Copy out the entire listing below exactly, but without its pictures.

* [The data]:
··········

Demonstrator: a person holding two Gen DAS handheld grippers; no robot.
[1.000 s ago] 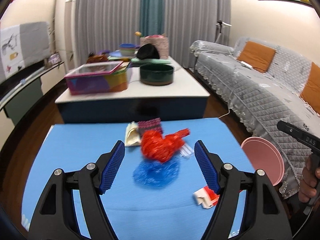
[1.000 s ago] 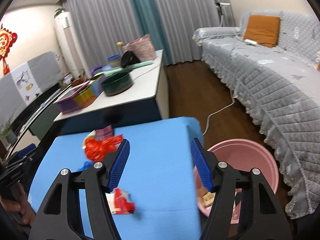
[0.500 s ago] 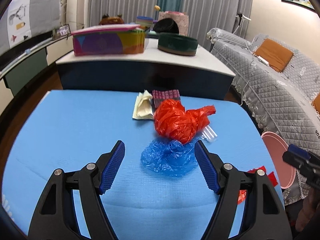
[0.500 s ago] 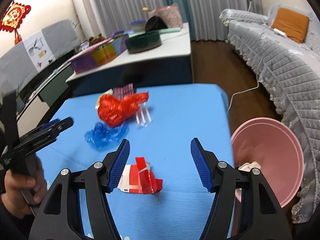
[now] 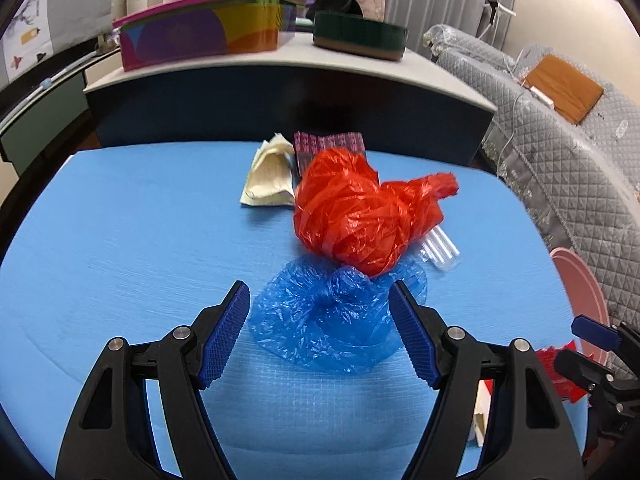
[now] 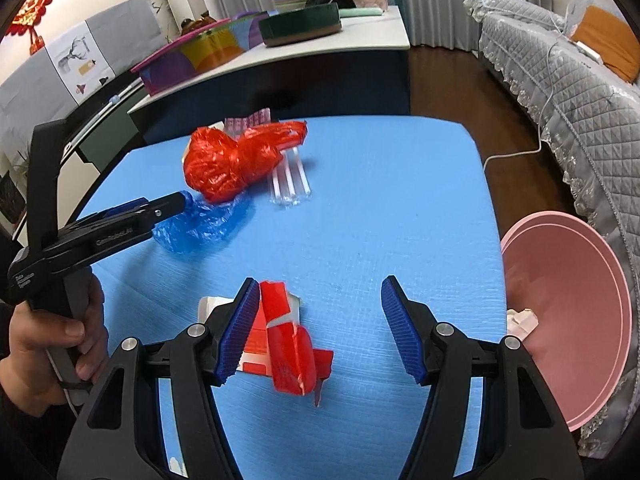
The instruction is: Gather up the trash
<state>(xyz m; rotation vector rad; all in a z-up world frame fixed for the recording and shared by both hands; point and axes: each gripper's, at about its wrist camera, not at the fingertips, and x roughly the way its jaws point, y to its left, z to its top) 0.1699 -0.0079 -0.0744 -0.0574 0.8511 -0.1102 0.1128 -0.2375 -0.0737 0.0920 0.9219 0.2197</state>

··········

* [Response]:
Demonstrator: a person holding two Gen DAS handheld grippers; no robot.
[1.000 s ago] 
[1.000 s ago] 
[0.500 s ago] 
[0.500 s ago] 
[now] 
[now] 
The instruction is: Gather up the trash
<state>(xyz m; rotation vector rad; all in a z-up world frame fixed for the recording and shared by both hands; point and axes: each gripper's, at about its wrist camera, not at the fingertips, and x roughly the way its jaws point, y to its left, z to its top) 0.1699 -0.0079 -0.0744 -0.0574 0.8511 -0.1102 0.1128 -0.2375 -0.0737 0.0920 0.9219 0.2197</state>

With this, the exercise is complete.